■ **Activity**
Look below for the line that contains "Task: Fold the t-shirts" and the line that contains "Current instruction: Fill", then restate both of them and every line in between, exactly. No picture goes in the copy.

■ **Data provided**
....................

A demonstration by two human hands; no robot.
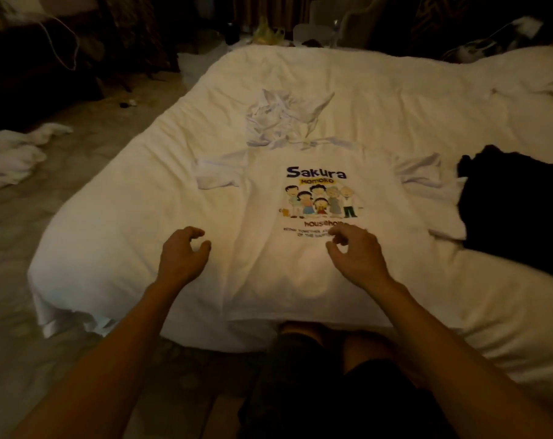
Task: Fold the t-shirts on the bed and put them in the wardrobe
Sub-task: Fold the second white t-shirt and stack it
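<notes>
Your left hand (181,255) and right hand (357,253) hover empty, loosely curled, over the rumpled white bed (126,217) and Sakura-print t-shirt (294,280); dim room.

The bed (126,217) lies before me, with a t-shirt (269,191) spread flat on its near middle, hem toward me and collar away. Just behind the collar, a crumpled t-shirt (281,118) sits on the bed. A heaped garment (506,204) lies to the right, against the spread shirt's sleeve. My left hand (181,256) hovers just left of the shirt, my right hand (356,251) over its lower part. A cloth pile (12,156) lies on the floor (9,248), far left.
</notes>
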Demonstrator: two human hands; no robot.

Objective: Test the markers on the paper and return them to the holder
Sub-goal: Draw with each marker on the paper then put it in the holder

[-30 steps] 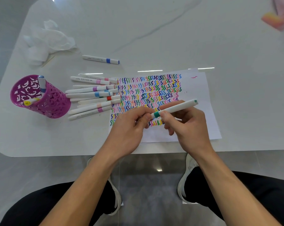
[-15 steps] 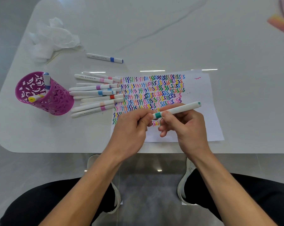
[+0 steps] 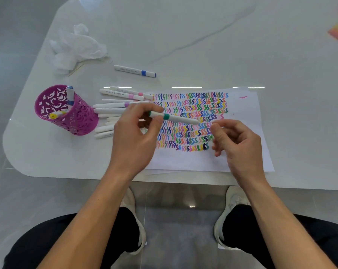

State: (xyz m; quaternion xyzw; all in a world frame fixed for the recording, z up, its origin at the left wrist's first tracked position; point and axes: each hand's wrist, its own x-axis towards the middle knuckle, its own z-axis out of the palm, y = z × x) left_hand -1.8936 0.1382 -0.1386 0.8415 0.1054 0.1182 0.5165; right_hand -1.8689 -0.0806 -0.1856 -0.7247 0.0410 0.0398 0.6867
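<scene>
Green-banded marker sits in the grip of the left hand, pinched near one end over the paper; the right hand hangs loose, holding nothing. It should swing to nine o'clock, tip upright and drop into the purple holder, lifted high over the loose markers lying between on the bench.

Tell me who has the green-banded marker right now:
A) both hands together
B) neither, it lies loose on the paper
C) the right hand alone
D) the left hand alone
D: the left hand pinches the green-banded marker near its banded end, while the right hand is apart from it over the paper, fingers loosely curled and holding nothing.
</scene>
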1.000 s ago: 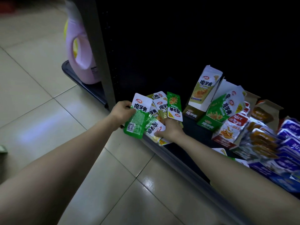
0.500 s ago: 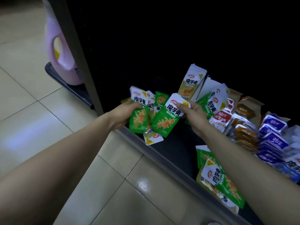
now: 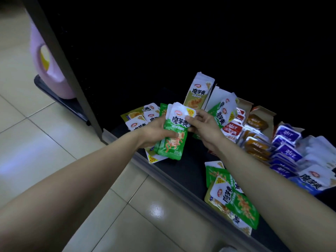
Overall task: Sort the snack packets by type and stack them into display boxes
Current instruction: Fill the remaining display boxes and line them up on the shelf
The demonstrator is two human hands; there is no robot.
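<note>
Green snack packets [image 3: 175,135] are being squared into a sheaf above the dark bottom shelf [image 3: 189,166], just left of the display boxes.

The sheaf is being gripped around its lower half by the left hand [image 3: 154,132], with olive packets [image 3: 134,114] fanned behind it. Its white top edge is being pinched by the curled fingers [image 3: 189,118] of the right hand [image 3: 203,128]. The packets are judged to be light, thin and limp, with glossy film that is likely to let them slide over one another. They are probably best taken by the flat sealed ends or clamped across the full width, so that the soft filled middle is not being squeezed. The green display box [image 3: 221,113] is standing close on the right, beside the upright olive box [image 3: 199,93]. More loose packets [image 3: 234,200] are lying on the near right of the shelf.
</note>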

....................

■ **Problem solution**
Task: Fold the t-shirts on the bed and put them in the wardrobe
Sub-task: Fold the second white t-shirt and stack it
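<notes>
Your left hand (181,255) and right hand (357,253) hover empty, loosely curled, over the rumpled white bed (126,217) and Sakura-print t-shirt (294,280); dim room.

The bed (126,217) lies before me, with a t-shirt (269,191) spread flat on its near middle, hem toward me and collar away. Just behind the collar, a crumpled t-shirt (281,118) sits on the bed. A heaped garment (506,204) lies to the right, against the spread shirt's sleeve. My left hand (181,256) hovers just left of the shirt, my right hand (356,251) over its lower part. A cloth pile (12,156) lies on the floor (9,248), far left.
</notes>
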Demonstrator: two human hands; no robot.

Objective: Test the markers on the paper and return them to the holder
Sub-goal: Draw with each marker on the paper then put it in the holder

[-30 steps] 
[-15 steps] 
[+0 steps] 

State: (xyz m; quaternion xyzw; all in a world frame fixed for the recording, z up, its origin at the left wrist's first tracked position; point and axes: each hand's wrist, its own x-axis towards the middle knuckle, its own z-axis out of the palm, y = z × x) left_hand -1.8936 0.1382 -0.1386 0.8415 0.1054 0.1182 0.5165; right_hand -1.8689 -0.0806 -0.1856 -0.7247 0.0410 0.0398 0.6867
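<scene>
Green-banded marker sits in the grip of the left hand, pinched near one end over the paper; the right hand hangs loose, holding nothing. It should swing to nine o'clock, tip upright and drop into the purple holder, lifted high over the loose markers lying between on the bench.

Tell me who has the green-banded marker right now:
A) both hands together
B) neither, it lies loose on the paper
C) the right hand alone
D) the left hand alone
D: the left hand pinches the green-banded marker near its banded end, while the right hand is apart from it over the paper, fingers loosely curled and holding nothing.
</scene>
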1.000 s ago: 
0.500 s ago: 
now: 
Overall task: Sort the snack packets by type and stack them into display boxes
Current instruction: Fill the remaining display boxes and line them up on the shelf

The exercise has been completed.